Após muitas décadas dependendo da URSS em múltiplos sentidos, além de viver num período de opressão sistemática e atrasos tecnológicos, sobretudo nos tempos da “Revolução Cultural”, no final dos anos de 1970, a China mudou sua estratégia econômica, apesar de manter o rígido controle de seu Partido Comunista. Era necessário para manter a estabilidade interna de seu vasto território e de suas centenas de milhões de habitantes.

Investimentos em infraestruturas, educação e formação profissional, atração de investimentos externos e plantas industriais de corporações internacionais, subordinadas à empregabilidade e transferência de tecnologia, tiveram resultados altamente eficazes para a economia chinesa, que passou a se expandir em escalas surpreendentes para o Ocidente.

Próximo da transição para o século XXI, antigas colônias ocidentais foram reincorporadas, casos de Macau e Hong Kong, embora em regimes diferenciados. Talvez os antigos colonizadores pensassem que os acordos do século XIX seriam esquecidos, mas o crescente poderio chinês deve ter frustrado essa expectativa.

Em verdade, essa diferenciação já estava em processo, por conta da implantação de milhares de Zonas Econômicas Especiais no país, e do envio de estudantes às melhores universidades do Ocidente, criando condições profissionais atrativas para seu retorno, que não ameaças à integridade de suas famílias.

Foi uma transição e tanto!

Alguns dos adeptos do maoísmo podem ter se regozijado desse novo cenário, ignorando que essa evolução decorreu da superação daquele regime autoritário, que vitimou milhares, talvez milhões de pessoas, mortas ou “reeducadas”, apenas por discordarem ou não se adaptarem à uniformização imposta.

Embora o comunismo permaneça como uma ditadura de partido único, rigidamente controlada por um governo centralizador e insofismável, essa abertura econômica mudou radicalmente a China, ao menos em suas áreas mais “visíveis” ao Ocidente.

Por vários motivos, não há como comparar a China com outros países comunistas, como Coreia do Norte, Cuba, Nicarágua e outras ditaduras de mesma linha ideológica, que se mantêm por meios nada democráticos, dominadas por elites burocráticas que nada têm de comum com os povos que lideram.

Atualmente, a China é referência em produção industrial, ciência e tecnologia, além de uma poderosa economia.

Porém, como toda potência, ela precisa de recursos que nem sempre estão disponíveis em seu território. Isso inclui alimentos, matérias-primas e mercados para seus produtos, nos quais compete em condições desiguais, por múltiplos motivos, inclusive de regime de trabalho.

A nova dispersão de chineses pelo mundo talvez faça parte dessa estratégia.

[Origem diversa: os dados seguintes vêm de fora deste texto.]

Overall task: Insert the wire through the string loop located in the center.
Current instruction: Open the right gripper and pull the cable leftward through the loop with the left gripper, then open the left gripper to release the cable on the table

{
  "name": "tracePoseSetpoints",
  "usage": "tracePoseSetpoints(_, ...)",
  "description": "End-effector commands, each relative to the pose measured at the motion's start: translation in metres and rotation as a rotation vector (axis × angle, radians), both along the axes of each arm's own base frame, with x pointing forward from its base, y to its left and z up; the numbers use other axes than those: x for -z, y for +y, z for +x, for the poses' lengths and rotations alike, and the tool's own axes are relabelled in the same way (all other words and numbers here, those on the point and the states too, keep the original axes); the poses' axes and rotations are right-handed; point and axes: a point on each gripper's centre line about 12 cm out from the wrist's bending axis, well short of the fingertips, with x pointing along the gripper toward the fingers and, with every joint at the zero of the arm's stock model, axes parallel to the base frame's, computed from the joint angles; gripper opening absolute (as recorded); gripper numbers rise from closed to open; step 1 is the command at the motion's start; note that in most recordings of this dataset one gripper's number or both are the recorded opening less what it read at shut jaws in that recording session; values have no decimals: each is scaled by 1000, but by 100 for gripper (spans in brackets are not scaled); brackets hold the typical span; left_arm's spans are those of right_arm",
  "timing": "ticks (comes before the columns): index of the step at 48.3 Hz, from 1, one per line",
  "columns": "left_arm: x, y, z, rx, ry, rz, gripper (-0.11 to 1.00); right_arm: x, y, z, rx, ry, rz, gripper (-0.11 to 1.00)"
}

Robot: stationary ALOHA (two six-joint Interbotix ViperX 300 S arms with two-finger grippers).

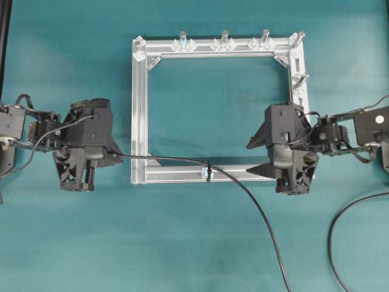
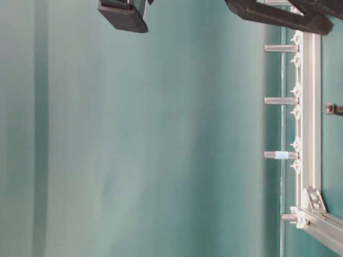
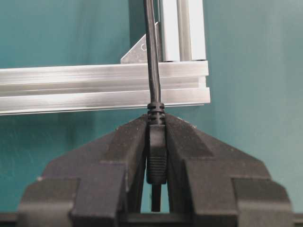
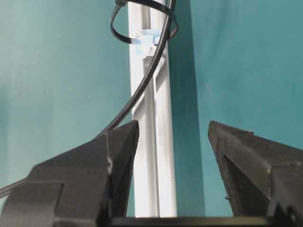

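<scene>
the wire runs from the left gripper rightward along the near bar of the square aluminium frame, passes the string loop at the middle of that bar, then curves away across the teal tabletop toward the bottom edge of the overhead view. the right wrist view shows the wire going through the loop — the thin black ring stands up off the bar with a pale blue bit at its foot, and the wire crosses inside it.

the left gripper is clamped on the wire's moulded plug end; in the left wrist view the ribbed black sleeve sits pinched between the two fingers, with the wire leading straight up and over the frame's corner. this gripper sits just outside the frame's left bar, near its lower left corner.

the right gripper has its fingers spread wide and holds nothing. it sits at the frame's lower right corner, well apart from the loop — in its wrist view the near bar runs up between the two fingers, and the wire passes behind the left one without a clear touch.

upright silver pegs stand along the far bar. a thicker black cable lies on the tabletop at the right.
</scene>
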Motion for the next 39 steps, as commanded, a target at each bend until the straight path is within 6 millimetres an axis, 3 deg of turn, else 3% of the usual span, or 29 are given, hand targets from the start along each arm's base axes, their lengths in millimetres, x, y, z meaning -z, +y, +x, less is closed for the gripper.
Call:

Muitos dos que elogiam seu modelo político jamais aceitariam, aqui, o regime de trabalho de lá, a não ser que fosse para ocuparem cargos burocráticos por integrarem o partido, ou para viverem de subvenções públicas às suas atividades. A diferença é que certas dessas atividades não seriam subvencionadas lá. Se fossem, provavelmente a China não teria se desenvolvido de forma tão rápida e significativa, ao ponto de saltar de uma economia incipiente e tecnologia obsoleta, para a condição de segunda economia do mundo, principal produtora de patentes e potente exportadora de produtos industrializados.

Essa internacionalização já ocorrera no passado, nos tempos da “Rota da Seda”, que, entre os séculos II a. C e XV d. C servia ao comércio entre a China e a Europa. Agora, a “Nova Rota da Seda”, denominação adotada para a Iniciativa Cinturão e Rota, projeto de infraestrutura e desenvolvimento econômico lançado pela China em 2013, tem preocupado as potências ocidentais.

Esse projeto envolve investimentos em infraestrutura, produção, comércio e conectividade em vários países, sobretudo na América Latina, África, Ásia e Europa.

Considerando o que ocorre em alguns desses países, há certa similaridade com um processo de neocolonialismo, em que as intenções estratégicas e econômicas estão bem acima de interesses ideológicos, bem mais alinhadas com o poder, em si.

Esse poder centralizador, que também ocorre em alguns países árabes, permitiu que o governo definisse estratégias de desenvolvimento e as aplicasse sem resistências ou objeções, de forma rápida e objetiva.

Em países democráticos, algumas dessas medidas seriam consideradas ambientalmente inaceitáveis e socialmente reprováveis, inclusive por defensores de regimes totalitários. Aliás, o desenvolvimento de países europeus e dos EUA também seguiu esse modelo, antes deles passarem a defender restrições ao desenvolvimento de países emergentes, para manterem uma espécie de colonialismo tecnológico.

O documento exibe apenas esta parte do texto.